In a multi-tenant environment, because BMC Network Automation recommends using VNMC as the management mode, you must set the value of the asdmIP runtime property to 0.0.0.0.

For standalone mode, you must change the following tags in the blueprint:

  • haFlag must be set to false.

  • haActiveIPv4, haStandbyIPv4, and haSubnetIPv4 must be set to “0.0.0.0”.

  • Delete the ovfPrimaryFileName and ovfSecondaryFileName sections.

  • Define ovfFileName.

  • In Network > Template, make the following changes in the AssignASA template:

    • Set -haMode to standalone

    • Delete -insideInterfaceIpAddressSecondary ${container.nodes[VFW].addresses[Inside Secondary]}
    • Delete -outsideInterfaceIpAddressSecondary ${container.nodes[VFW].addresses[Outside Secondary]}
  • In Admin > Device Adapter > External Script Action > ASA1000v > ASA1000v Deploy, delete the ovfPrimaryFileName and ovfSecondaryFileName arguments and define ovfFileName.

Back to top

virtualGuestBlueprint

The virtualGuestBlueprint definition requires the following configuration actions:

Inspect ASA 1000v Failover Status: This custom action is required only for HA. It configures the failover interface IP and then verifies the failover status of the active and standby ASA 1000V VMs. It ensures that the failover interface is functioning, the secondary device is ready, and the interfaces are in the monitored state before ASA 1000V is registered in the VNMC.

Warning

If HA is not formed and ASA 1000V is registered in the VNMC, HA might not function properly. To avoid this situation, ensure that the custom action executes successfully.

The following code snippet shows a sample virtualGuestBlueprint with the Inspect ASA1000v Failover Status custom action:

 <configureActionInfoBlueprint xsi:type="customActionInfoBlueprint">
  <description>Inspect ASA1000V Failover Status</description>
  <name>Inspect ASA1000V Failover Status</name>                     
  <condition>-EXISTS- container.nodes['VFW']</condition>
  <guid>58A6E8FC-BB30-4F7A-A3CD-528A9A72B825</guid>
  <runtimeProps>
    <item>
      <key>inspectFailoverLoopCount</key>
      <value>50</value>
    </item>
    <item>                     
      <key>haActiveIPv4</key>                            
      <value>${container.nodes[VFW].addresses[HA Active]}</value>
    </item>
    <item>                              
      <key>haStandbyIPv4</key>                             
      <value>${container.nodes[VFW].addresses[HA Standby]}</value>
    </item>
    <item>
      <key>haSubnetMaskIPv4</key>                             
      <value>${container.nodes[VFW].addresses[HA Active].subnetMask}</value>
    </item>
  </runtimeProps>
</configureActionInfoBlueprint>

The inspectFailoverLoopCount runtime property is an integer value that defines the number of times BMC Network Automation executes the show failover command and tries to find the HA status. The loop count depends upon network latency and other parameters. In the sample container blueprint, the loop count is 50, which can be modified.
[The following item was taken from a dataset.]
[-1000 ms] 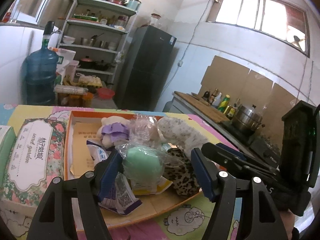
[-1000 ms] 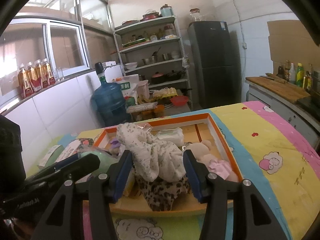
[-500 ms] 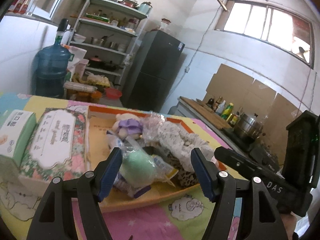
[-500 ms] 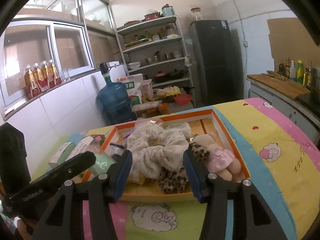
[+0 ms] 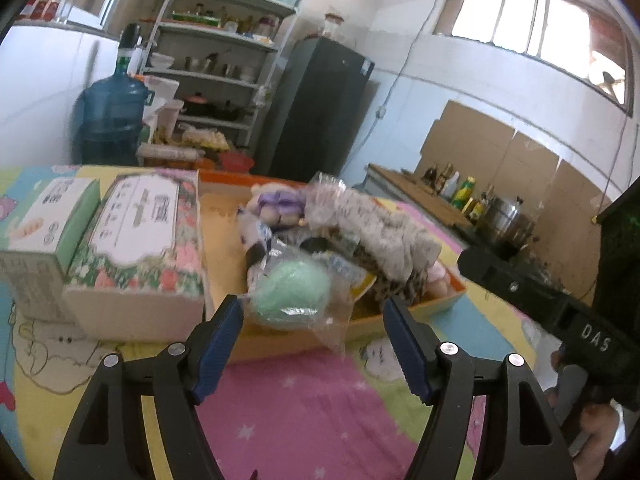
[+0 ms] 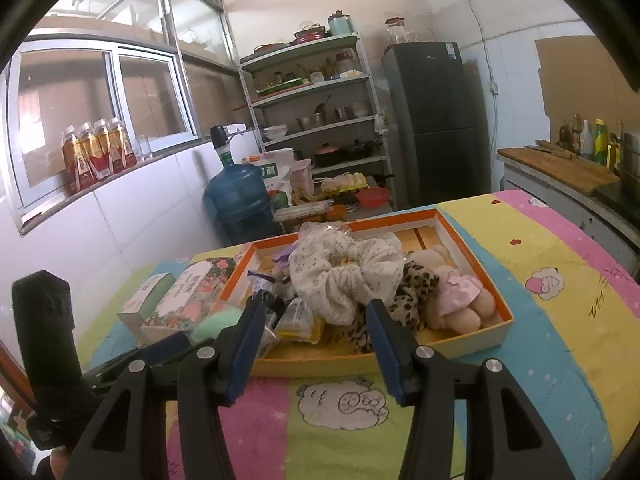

Occasionally, after configuring the failover Interface IP, BMC Network Automation loses network connectivity for a few seconds, causing the SSH session to terminate and resulting in failure in container provisioning.

Note

ASA 1000V takes some time to boot and power up. Immediately after the Create ASA 1000v job completes, BMC Network Automation executes the Inspect ASA 1000v Failover Status action. If the ASA 1000V VM is not reachable, the action times out. To avoid this situation, on the BMC Network Automation GUI, navigate to Admin > System Parameters and set Timeout for Establishing Connections to a value between 600 and 1500 seconds.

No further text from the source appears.